# Hello all :)



## FanEAW (Jan 5, 2009)

Well first: helo, and happy 2010 to all of you.

second: im getting a new TV.

stuck between either Plasma or LED. LCD is out of the question since ill be watching TV only and movies not gaming or something else.


----------



## octaneman (May 13, 2009)

Hi Fan EAW

Deciding on plasma or LED lies with a person's individual taste. Both technologies have their plus and minuses but the real question question you should be asking is which manufacturer will give you prompt service if anything goes wrong. One thing you have to realize is the more bells and whistles a set has, the greater the possibility of it breaking down and the cost associated with repairing it.

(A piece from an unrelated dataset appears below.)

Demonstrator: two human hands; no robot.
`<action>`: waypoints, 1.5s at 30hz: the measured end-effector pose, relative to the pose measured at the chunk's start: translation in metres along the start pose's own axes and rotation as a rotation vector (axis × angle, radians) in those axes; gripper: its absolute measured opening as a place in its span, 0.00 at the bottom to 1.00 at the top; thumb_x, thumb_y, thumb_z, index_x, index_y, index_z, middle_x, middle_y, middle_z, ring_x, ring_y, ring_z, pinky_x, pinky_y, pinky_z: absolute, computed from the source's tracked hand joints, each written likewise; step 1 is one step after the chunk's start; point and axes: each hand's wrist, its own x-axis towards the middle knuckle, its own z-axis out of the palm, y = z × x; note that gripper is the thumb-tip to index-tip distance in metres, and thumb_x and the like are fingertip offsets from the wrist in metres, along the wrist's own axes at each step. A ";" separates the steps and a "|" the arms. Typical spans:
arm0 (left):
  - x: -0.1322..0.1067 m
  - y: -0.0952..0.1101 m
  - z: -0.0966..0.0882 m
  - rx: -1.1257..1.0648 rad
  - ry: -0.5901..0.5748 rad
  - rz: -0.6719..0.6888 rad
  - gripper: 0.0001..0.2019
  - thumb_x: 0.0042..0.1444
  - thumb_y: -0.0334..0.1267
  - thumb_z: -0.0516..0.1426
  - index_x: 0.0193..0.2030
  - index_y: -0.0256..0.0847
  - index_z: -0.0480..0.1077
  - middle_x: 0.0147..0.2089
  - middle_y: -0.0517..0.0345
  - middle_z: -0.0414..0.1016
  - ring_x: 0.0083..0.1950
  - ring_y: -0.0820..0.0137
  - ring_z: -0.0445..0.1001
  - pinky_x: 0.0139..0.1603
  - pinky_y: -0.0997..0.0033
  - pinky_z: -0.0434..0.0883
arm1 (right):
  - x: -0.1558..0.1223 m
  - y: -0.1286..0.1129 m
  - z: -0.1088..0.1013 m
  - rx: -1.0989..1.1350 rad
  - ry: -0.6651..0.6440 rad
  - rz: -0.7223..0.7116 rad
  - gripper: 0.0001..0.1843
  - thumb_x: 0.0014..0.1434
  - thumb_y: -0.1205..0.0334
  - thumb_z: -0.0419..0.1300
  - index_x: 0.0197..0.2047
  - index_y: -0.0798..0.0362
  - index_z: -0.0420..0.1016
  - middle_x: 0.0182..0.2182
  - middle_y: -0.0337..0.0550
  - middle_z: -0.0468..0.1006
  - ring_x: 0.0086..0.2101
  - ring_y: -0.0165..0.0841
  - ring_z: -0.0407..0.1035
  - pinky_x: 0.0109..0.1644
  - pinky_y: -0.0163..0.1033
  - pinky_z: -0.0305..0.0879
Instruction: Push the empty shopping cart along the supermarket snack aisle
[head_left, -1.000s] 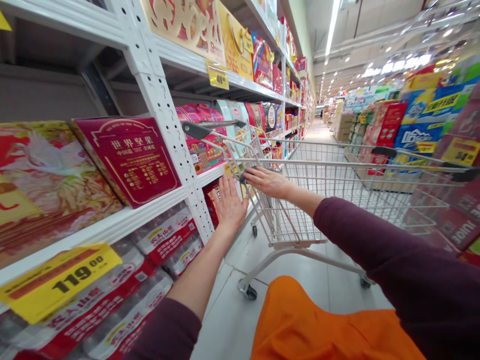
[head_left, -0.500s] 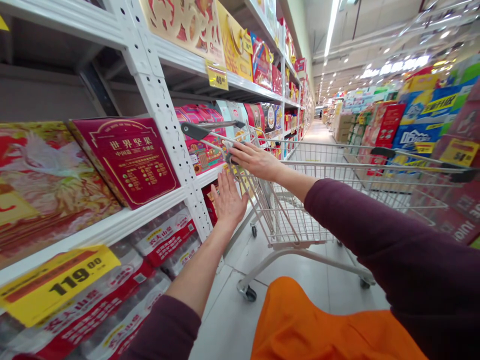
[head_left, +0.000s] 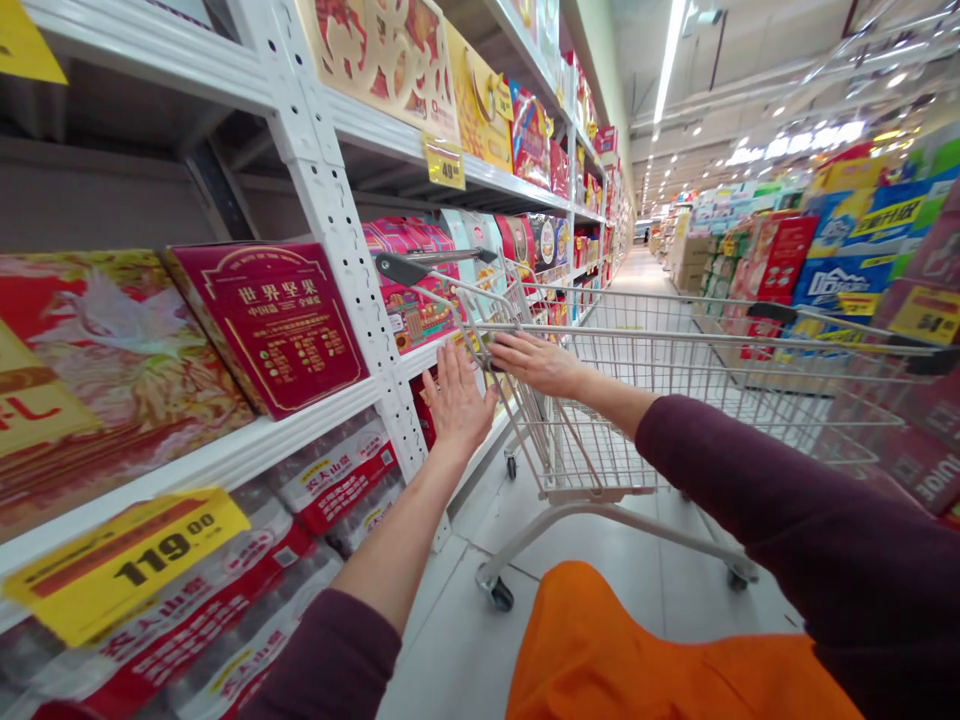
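My left hand (head_left: 457, 405) is raised open, fingers spread and palm forward, close to the white shelf edge (head_left: 420, 360) and the side of a wire shopping cart (head_left: 675, 332). It touches neither, as far as I can see. My right hand (head_left: 536, 365) lies flat over the cart's top rail near its corner, fingers not wrapped around it. Dark plum sleeves (head_left: 780, 520) cover both forearms. A maroon gift box (head_left: 266, 330) with gold lettering stands on the shelf left of my left hand.
White metal shelving (head_left: 352, 270) with boxed gifts and shrink-wrapped bottle packs (head_left: 330, 480) runs along the left, with yellow price tags (head_left: 127, 565). Stacked cartons (head_left: 840, 270) line the right. A tiled aisle (head_left: 637, 270) stretches ahead. Orange cloth (head_left: 660, 660) fills the bottom.
My right hand has come back down onto the cart rail after being higher and further forward. My left hand has barely moved, and the view has shifted slightly.
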 end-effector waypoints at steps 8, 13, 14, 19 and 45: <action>0.003 0.004 0.004 0.019 -0.017 0.001 0.36 0.59 0.43 0.51 0.70 0.26 0.47 0.73 0.35 0.45 0.75 0.55 0.43 0.71 0.45 0.45 | 0.035 0.014 -0.022 -0.029 0.054 0.099 0.23 0.66 0.73 0.44 0.61 0.60 0.66 0.64 0.51 0.63 0.67 0.42 0.50 0.69 0.55 0.52; -0.002 0.008 0.004 0.031 -0.044 0.006 0.35 0.58 0.41 0.52 0.69 0.25 0.50 0.73 0.33 0.45 0.74 0.54 0.45 0.71 0.45 0.46 | 0.003 -0.002 0.008 -0.025 0.002 0.038 0.23 0.64 0.74 0.47 0.59 0.60 0.69 0.62 0.53 0.67 0.65 0.41 0.54 0.68 0.52 0.57; -0.003 0.009 0.004 0.033 -0.047 0.014 0.35 0.58 0.41 0.52 0.69 0.25 0.50 0.73 0.33 0.45 0.74 0.54 0.45 0.71 0.45 0.47 | -0.002 -0.006 0.013 -0.018 -0.004 0.041 0.23 0.63 0.74 0.48 0.59 0.60 0.69 0.62 0.53 0.67 0.65 0.41 0.55 0.68 0.51 0.57; -0.003 0.012 0.004 0.030 -0.036 0.053 0.35 0.58 0.41 0.52 0.69 0.25 0.51 0.73 0.34 0.46 0.75 0.55 0.45 0.71 0.45 0.46 | -0.006 -0.012 0.013 0.022 -0.023 0.032 0.23 0.63 0.74 0.49 0.60 0.58 0.69 0.62 0.53 0.67 0.65 0.39 0.56 0.67 0.51 0.57; 0.074 0.086 0.017 0.017 -0.139 0.328 0.35 0.51 0.32 0.49 0.68 0.25 0.54 0.72 0.38 0.52 0.74 0.55 0.49 0.73 0.45 0.43 | -0.148 0.061 -0.020 -0.145 0.192 0.846 0.24 0.59 0.74 0.45 0.54 0.61 0.73 0.49 0.61 0.73 0.48 0.47 0.63 0.53 0.56 0.63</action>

It's not uncommon for today's high tech sets to break down within a year, the average cost of repairing a set today can range from $200.00-to-$1000.00 dollars U.S. Not very pleasant is it. Focus more on what the trade offs are because many manufacturers offer allot of bang for the buck but their support services are 0. 

Good Luck !


----------



## FanEAW (Jan 5, 2009)

well im stuck either between LG or Samsung lol...


----------



## Tumbleweed36 (May 14, 2005)

Again, this is a personal preference choice and both are quality units. My personal preference is the Samsung. I just don't think you can go wrong on either one IF the specs are nearly the same.


----------



## FanEAW (Jan 5, 2009)

ill come back with the specs and prices there


----------